Top of Records for this exercise

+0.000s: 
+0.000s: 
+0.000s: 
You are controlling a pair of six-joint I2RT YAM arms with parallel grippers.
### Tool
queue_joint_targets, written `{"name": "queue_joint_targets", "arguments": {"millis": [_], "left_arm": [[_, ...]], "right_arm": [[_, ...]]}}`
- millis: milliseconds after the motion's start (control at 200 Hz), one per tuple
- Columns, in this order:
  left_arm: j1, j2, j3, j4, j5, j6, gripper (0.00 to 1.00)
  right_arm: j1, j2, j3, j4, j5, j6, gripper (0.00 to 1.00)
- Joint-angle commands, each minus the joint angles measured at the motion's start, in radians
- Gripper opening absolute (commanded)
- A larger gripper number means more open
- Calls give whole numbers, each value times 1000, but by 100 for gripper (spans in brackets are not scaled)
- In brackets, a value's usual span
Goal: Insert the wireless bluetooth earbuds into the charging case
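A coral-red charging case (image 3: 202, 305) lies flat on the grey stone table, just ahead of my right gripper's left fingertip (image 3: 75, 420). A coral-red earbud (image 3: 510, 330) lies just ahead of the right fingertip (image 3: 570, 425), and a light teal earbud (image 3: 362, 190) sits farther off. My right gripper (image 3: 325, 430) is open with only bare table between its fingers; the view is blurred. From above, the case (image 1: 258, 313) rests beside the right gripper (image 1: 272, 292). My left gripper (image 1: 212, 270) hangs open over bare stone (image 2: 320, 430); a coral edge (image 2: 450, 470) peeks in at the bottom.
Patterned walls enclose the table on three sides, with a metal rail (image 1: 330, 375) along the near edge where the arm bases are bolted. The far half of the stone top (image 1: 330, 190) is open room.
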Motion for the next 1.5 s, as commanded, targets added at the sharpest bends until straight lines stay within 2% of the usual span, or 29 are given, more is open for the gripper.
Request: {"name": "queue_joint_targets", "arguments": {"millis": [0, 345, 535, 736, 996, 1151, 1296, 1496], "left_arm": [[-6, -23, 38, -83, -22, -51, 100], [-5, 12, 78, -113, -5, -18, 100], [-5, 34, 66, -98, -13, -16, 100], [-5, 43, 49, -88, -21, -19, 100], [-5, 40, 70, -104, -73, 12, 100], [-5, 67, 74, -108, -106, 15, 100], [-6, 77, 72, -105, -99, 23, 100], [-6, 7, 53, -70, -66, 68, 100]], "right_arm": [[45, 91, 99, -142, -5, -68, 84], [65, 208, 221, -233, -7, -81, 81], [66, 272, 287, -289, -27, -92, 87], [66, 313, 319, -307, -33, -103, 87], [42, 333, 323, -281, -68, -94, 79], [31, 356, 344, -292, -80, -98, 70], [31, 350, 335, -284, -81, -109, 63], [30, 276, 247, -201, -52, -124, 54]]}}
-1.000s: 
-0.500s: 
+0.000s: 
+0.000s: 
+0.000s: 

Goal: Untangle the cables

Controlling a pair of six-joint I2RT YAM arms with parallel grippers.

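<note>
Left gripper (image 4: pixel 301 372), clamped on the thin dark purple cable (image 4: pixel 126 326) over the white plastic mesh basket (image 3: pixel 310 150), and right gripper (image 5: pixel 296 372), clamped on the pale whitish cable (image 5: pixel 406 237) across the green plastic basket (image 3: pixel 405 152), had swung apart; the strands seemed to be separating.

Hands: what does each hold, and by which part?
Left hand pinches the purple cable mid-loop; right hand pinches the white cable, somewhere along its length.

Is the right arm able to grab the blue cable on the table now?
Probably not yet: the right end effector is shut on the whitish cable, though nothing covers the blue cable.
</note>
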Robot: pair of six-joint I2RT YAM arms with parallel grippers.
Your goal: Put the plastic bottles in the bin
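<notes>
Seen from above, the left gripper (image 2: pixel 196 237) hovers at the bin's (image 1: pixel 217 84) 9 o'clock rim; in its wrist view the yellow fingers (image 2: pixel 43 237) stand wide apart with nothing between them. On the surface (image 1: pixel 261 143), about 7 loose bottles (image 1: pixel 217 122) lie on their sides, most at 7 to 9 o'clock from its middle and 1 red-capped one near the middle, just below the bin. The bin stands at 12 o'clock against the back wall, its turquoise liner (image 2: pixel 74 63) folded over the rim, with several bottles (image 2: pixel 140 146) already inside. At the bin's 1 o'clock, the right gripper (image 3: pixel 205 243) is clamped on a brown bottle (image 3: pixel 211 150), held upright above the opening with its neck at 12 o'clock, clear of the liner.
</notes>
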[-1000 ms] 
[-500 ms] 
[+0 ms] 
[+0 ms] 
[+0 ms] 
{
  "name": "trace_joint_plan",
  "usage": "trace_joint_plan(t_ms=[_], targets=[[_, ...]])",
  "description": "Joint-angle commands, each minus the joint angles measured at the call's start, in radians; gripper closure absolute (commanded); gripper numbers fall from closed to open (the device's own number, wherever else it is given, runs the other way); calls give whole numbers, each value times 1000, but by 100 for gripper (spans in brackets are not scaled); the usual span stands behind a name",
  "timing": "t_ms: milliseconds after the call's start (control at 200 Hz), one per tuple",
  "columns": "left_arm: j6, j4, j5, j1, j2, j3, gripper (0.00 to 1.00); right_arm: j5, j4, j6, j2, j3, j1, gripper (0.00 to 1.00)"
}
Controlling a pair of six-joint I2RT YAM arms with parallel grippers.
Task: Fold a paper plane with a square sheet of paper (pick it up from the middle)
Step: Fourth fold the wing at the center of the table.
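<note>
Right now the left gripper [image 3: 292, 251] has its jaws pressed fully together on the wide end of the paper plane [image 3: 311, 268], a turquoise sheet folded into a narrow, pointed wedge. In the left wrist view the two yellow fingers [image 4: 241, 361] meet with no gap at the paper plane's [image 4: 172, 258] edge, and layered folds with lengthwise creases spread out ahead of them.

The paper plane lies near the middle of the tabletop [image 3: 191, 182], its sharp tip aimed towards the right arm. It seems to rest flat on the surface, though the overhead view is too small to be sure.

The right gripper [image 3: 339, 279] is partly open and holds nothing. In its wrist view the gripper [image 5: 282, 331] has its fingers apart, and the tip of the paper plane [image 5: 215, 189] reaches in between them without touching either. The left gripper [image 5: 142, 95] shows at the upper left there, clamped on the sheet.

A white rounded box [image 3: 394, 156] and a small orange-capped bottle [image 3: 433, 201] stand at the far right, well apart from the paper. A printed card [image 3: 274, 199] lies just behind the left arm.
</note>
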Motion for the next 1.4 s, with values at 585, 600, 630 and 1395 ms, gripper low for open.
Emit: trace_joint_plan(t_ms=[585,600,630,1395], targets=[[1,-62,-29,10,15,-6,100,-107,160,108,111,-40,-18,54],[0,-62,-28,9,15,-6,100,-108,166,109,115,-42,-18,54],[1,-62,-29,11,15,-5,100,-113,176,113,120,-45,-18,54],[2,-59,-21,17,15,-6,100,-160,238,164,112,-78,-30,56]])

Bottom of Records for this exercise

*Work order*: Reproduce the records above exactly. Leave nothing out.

*Solution to the exercise*:
+0.000s: 
+0.000s: 
+0.000s: 
You are controlling a pair of six-joint I2RT YAM arms with parallel grippers.
### Tool
queue_joint_targets, written `{"name": "queue_joint_targets", "arguments": {"millis": [_], "left_arm": [[_, ...]], "right_arm": [[_, ...]]}}`
- millis: milliseconds after the motion's start (control at 200 Hz), one per tuple
- Columns, in this order:
  left_arm: j1, j2, j3, j4, j5, j6, gripper (0.00 to 1.00)
  right_arm: j1, j2, j3, j4, j5, j6, gripper (0.00 to 1.00)
- Joint-angle commands, each minus the joint angles measured at the motion's start, in radians
- Gripper opening absolute (commanded)
- A larger gripper number means more open
- Calls give whole numbers, each value times 1000, but by 100 for gripper (spans in brackets are not scaled)
- In brackets, a value's usual span
Goal: Insert the wireless bluetooth earbuds into the charging case
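A coral-red charging case (image 3: 202, 305) lies flat on the grey stone table, just ahead of my right gripper's left fingertip (image 3: 75, 420). A coral-red earbud (image 3: 510, 330) lies just ahead of the right fingertip (image 3: 570, 425), and a light teal earbud (image 3: 362, 190) sits farther off. My right gripper (image 3: 325, 430) is open with only bare table between its fingers; the view is blurred. From above, the case (image 1: 258, 313) rests beside the right gripper (image 1: 272, 292). My left gripper (image 1: 212, 270) hangs open over bare stone (image 2: 320, 430); a coral edge (image 2: 450, 470) peeks in at the bottom.
Patterned walls enclose the table on three sides, with a metal rail (image 1: 330, 375) along the near edge where the arm bases are bolted. The far half of the stone top (image 1: 330, 190) is open room.
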Motion for the next 1.5 s, as commanded, targets added at the sharpest bends until straight lines stay within 2% of the usual span, or 29 are given, more is open for the gripper.
Request: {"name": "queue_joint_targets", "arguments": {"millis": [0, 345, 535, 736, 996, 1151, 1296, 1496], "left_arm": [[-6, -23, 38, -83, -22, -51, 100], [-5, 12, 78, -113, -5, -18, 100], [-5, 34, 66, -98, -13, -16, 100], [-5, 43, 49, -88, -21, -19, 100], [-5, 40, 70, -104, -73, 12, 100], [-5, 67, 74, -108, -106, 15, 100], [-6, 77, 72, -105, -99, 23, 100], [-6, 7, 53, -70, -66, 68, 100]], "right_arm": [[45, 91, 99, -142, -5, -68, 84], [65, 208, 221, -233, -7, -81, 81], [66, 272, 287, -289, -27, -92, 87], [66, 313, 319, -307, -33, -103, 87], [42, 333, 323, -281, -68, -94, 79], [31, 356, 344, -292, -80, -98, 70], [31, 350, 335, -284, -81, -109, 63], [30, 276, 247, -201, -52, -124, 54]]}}
-1.000s: 
-0.500s: 
+0.000s: 
+0.000s: 
+0.000s: 

Goal: Untangle the cables

Controlling a pair of six-joint I2RT YAM arms with parallel grippers.

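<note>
Left gripper (image 4: pixel 301 372), clamped on the thin dark purple cable (image 4: pixel 126 326) over the white plastic mesh basket (image 3: pixel 310 150), and right gripper (image 5: pixel 296 372), clamped on the pale whitish cable (image 5: pixel 406 237) across the green plastic basket (image 3: pixel 405 152), had swung apart; the strands seemed to be separating.

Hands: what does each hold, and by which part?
Left hand pinches the purple cable mid-loop; right hand pinches the white cable, somewhere along its length.

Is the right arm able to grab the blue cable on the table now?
Probably not yet: the right end effector is shut on the whitish cable, though nothing covers the blue cable.
</note>
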Robot: pair of six-joint I2RT YAM arms with parallel grippers.
Your goal: Put the plastic bottles in the bin
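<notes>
Seen from above, the left gripper (image 2: pixel 196 237) hovers at the bin's (image 1: pixel 217 84) 9 o'clock rim; in its wrist view the yellow fingers (image 2: pixel 43 237) stand wide apart with nothing between them. On the surface (image 1: pixel 261 143), about 7 loose bottles (image 1: pixel 217 122) lie on their sides, most at 7 to 9 o'clock from its middle and 1 red-capped one near the middle, just below the bin. The bin stands at 12 o'clock against the back wall, its turquoise liner (image 2: pixel 74 63) folded over the rim, with several bottles (image 2: pixel 140 146) already inside. At the bin's 1 o'clock, the right gripper (image 3: pixel 205 243) is clamped on a brown bottle (image 3: pixel 211 150), held upright above the opening with its neck at 12 o'clock, clear of the liner.
</notes>
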[-1000 ms] 
[-500 ms] 
[+0 ms] 
[+0 ms] 
[+0 ms] 
{
  "name": "trace_joint_plan",
  "usage": "trace_joint_plan(t_ms=[_], targets=[[_, ...]])",
  "description": "Joint-angle commands, each minus the joint angles measured at the call's start, in radians; gripper closure absolute (commanded); gripper numbers fall from closed to open (the device's own number, wherever else it is given, runs the other way); calls give whole numbers, each value times 1000, but by 100 for gripper (spans in brackets are not scaled); the usual span stands behind a name",
  "timing": "t_ms: milliseconds after the call's start (control at 200 Hz), one per tuple",
  "columns": "left_arm: j6, j4, j5, j1, j2, j3, gripper (0.00 to 1.00); right_arm: j5, j4, j6, j2, j3, j1, gripper (0.00 to 1.00)"
}
Controlling a pair of six-joint I2RT YAM arms with parallel grippers.
Task: Fold a paper plane with a square sheet of paper (pick it up from the middle)
Step: Fourth fold the wing at the center of the table.
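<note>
Right now the left gripper [image 3: 292, 251] has its jaws pressed fully together on the wide end of the paper plane [image 3: 311, 268], a turquoise sheet folded into a narrow, pointed wedge. In the left wrist view the two yellow fingers [image 4: 241, 361] meet with no gap at the paper plane's [image 4: 172, 258] edge, and layered folds with lengthwise creases spread out ahead of them.

The paper plane lies near the middle of the tabletop [image 3: 191, 182], its sharp tip aimed towards the right arm. It seems to rest flat on the surface, though the overhead view is too small to be sure.

The right gripper [image 3: 339, 279] is partly open and holds nothing. In its wrist view the gripper [image 5: 282, 331] has its fingers apart, and the tip of the paper plane [image 5: 215, 189] reaches in between them without touching either. The left gripper [image 5: 142, 95] shows at the upper left there, clamped on the sheet.

A white rounded box [image 3: 394, 156] and a small orange-capped bottle [image 3: 433, 201] stand at the far right, well apart from the paper. A printed card [image 3: 274, 199] lies just behind the left arm.
</note>
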Motion for the next 1.4 s, with values at 585, 600, 630 and 1395 ms, gripper low for open.
Emit: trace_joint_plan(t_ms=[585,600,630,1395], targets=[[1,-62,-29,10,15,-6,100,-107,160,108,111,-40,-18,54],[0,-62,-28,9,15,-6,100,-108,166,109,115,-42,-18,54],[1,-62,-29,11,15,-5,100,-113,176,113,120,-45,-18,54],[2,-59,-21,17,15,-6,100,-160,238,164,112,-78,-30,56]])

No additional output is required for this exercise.